Finally, we consider how to make plots for presentations and publications. Here, we will introduce how to insert plots into documents using RMarkdown, and also how to create
labelled grids of subplots of the kind seen in many published articles.

Generalized linear models
Generalized linear models are generalizations of linear regression models for situations
where the outcome variable is, for example, a binary, or ordinal, or count variable, etc. The
specific models we cover include binary, binomial, and categorical logistic regression,
Poisson and negative binomial regression for count variables, as well as extensions for
overdispersed and zero-inflated data. We begin by providing a brief overview of the normal
general linear model.

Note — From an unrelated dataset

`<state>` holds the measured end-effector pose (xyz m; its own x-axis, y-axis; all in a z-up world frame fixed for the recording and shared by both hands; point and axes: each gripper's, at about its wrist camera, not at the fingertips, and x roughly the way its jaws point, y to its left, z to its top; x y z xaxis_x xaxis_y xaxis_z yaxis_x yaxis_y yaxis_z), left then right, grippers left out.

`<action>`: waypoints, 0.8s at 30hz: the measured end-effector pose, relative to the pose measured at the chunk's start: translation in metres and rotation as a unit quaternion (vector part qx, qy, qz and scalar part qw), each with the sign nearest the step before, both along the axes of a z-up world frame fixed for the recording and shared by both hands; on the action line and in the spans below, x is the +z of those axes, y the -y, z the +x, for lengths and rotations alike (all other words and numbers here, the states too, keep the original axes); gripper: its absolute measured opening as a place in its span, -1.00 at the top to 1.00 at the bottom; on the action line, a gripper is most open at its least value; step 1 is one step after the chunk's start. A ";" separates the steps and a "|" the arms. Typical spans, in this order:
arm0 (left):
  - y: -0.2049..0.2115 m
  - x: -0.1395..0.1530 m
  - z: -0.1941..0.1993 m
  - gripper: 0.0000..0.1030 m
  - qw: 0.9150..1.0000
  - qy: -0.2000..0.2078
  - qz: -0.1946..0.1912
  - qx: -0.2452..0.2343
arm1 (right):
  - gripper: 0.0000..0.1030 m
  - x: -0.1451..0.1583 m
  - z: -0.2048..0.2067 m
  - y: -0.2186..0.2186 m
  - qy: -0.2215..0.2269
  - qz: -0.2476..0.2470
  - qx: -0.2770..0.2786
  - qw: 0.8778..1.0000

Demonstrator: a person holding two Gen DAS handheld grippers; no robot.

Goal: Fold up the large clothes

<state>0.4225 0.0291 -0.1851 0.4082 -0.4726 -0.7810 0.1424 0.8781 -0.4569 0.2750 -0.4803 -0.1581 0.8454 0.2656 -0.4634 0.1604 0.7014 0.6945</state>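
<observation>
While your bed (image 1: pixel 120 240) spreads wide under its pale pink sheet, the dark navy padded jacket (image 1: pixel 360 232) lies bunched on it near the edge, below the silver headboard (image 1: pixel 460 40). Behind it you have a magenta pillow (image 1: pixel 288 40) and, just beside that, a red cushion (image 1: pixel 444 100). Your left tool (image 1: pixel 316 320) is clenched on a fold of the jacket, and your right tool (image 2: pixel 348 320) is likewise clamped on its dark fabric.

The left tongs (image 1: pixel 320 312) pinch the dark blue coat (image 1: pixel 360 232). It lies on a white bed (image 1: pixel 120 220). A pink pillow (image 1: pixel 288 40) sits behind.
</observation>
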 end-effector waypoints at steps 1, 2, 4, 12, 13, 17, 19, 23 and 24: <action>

Understanding this model is vital for the proper understanding of how
it is generalized in generalized linear models. Next, we introduce the widely used binary
logistic regression model, which is is a regression model for when the outcome variable is
binary. Next, we cover the binomial logistic regression, and the multinomial case, which is
for modelling outcomes variables that are polychotomous, i.e., have more than two
categorically distinct values. We will then cover Poisson regression, which is widely used for
modelling outcome variables that are counts (i.e the number of times something has
happened). We then cover extensions to accommodate overdispersion, starting with the
quasi-likelihood approach, then covering the negative binomial and beta-binomial models
for counts and discrete proportions, respectively. Finally, we will cover zero-inflated Poisson
and negative binomial models, which are for count data with excessive numbers of zero
observations.

Mixed models
We will focus primarily on multilevel linear models, but also cover multilevel generalized
linear models. Likewise, we will also describe Bayesian approaches to multilevel modelling.
We will begin by focusing on random effects multilevel models. These models make it clear
how multilevel models are in fact models of models. In addition, random effects models
serve as a solid basis for understanding mixed effects, i.e. fixed and random effects, models.
In this coverage of random effects, we will also cover the important concepts of statistical
shrinkage in the estimation of effects, as well as intraclass correlation. We then proceed to
cover linear mixed effects models, particularly focusing on varying intercept and/or varying
slopes regression models. We will then cover further aspects of linear mixed effects models,
including multilevel models for nested and crossed data data, and group level predictor
variables. Towards the end of the course we also cover generalized linear mixed models
(GLMMs), how to accommodate overdispersion through individual-level random effects, as
well as Bayesian approaches to multilevel levels using the brms R package.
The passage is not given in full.